Every line below that has the string "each" needs to be copied.
========================
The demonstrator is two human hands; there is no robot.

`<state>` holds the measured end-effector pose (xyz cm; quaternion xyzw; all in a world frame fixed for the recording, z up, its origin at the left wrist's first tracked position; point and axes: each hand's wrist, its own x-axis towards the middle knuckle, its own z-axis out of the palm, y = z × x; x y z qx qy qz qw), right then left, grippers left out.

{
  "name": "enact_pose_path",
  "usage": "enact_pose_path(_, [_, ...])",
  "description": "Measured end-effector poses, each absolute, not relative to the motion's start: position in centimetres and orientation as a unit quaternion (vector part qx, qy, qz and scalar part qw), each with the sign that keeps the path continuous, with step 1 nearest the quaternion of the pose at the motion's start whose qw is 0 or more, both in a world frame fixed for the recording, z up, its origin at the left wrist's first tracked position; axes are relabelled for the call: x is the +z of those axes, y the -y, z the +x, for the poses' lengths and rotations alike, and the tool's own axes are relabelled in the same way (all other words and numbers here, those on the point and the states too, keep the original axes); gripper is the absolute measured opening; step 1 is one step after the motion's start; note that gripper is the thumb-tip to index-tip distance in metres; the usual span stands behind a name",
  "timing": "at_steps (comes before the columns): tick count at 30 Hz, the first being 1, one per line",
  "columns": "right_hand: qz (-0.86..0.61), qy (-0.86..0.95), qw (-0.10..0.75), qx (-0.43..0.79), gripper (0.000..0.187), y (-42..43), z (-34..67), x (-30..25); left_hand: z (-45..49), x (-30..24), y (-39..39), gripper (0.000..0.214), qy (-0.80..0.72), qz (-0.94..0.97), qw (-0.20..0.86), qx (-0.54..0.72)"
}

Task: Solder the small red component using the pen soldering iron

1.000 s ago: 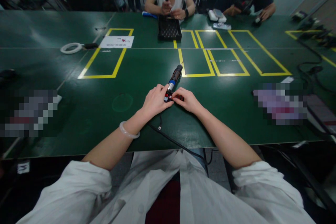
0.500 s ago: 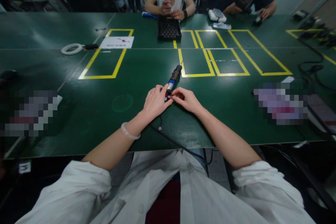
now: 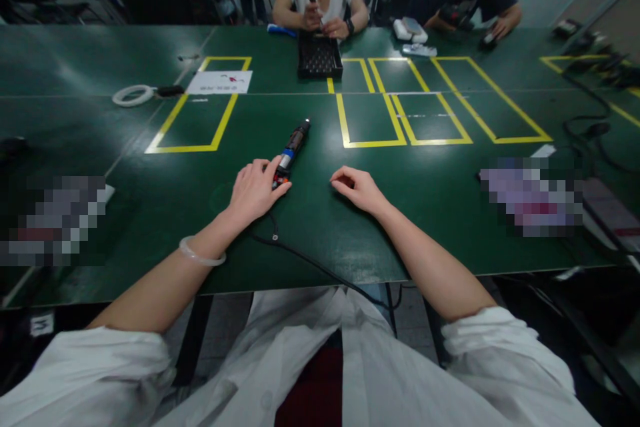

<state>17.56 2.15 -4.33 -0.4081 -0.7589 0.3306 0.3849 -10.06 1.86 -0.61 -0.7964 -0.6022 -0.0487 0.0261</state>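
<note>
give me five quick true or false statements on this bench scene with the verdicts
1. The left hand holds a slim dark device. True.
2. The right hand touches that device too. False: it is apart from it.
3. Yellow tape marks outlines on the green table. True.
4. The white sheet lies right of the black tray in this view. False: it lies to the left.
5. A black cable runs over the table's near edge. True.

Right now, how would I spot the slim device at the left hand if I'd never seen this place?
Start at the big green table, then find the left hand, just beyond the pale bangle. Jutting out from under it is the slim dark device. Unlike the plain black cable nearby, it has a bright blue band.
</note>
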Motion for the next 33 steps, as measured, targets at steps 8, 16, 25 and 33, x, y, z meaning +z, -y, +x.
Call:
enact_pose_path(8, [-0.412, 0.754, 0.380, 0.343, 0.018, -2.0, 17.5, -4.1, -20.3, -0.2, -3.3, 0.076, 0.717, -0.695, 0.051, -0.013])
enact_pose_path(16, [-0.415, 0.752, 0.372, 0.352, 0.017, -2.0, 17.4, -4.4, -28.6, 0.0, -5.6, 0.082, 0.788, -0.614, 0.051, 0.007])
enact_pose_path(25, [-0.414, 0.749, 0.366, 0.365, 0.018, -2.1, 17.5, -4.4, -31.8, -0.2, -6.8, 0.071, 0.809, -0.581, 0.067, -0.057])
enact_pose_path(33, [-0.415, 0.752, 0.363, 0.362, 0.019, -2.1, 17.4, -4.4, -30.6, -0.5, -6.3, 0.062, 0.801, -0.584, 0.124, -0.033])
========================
*OUTPUT OF THE TASK:*
`<state>` holds the measured end-effector pose (xyz cm; quaternion xyzw; all in a world frame fixed for the recording, z up, its origin at the left wrist's first tracked position; point and axes: each hand's wrist, its own x-axis towards the middle knuckle, its own z-axis out of the palm, y = z × x; x y z qx qy qz qw), right then left, grippers left out.
  "description": "Measured end-effector poses, each absolute, not relative to the motion's start: position in centimetres and orientation as a unit quaternion (vector part qx, qy, qz and scalar part qw), each with the sign that keeps the path continuous, with step 1 nearest the quaternion of the pose at the motion's start whose qw is 0 or more, both in a world frame fixed for the recording, z up, its origin at the left wrist's first tracked position; axes are relabelled for the call: x is the +z of those axes, y the -y, z the +x, for the poses' lengths and rotations alike, and the tool's own axes are relabelled in the same way (all other words and numbers here, those on the point and the states too, keep the original axes); gripper is the absolute measured opening; step 1 is one step after the motion's start; note that gripper is the thumb-tip to index-tip distance in metres; the usual span stands behind a name",

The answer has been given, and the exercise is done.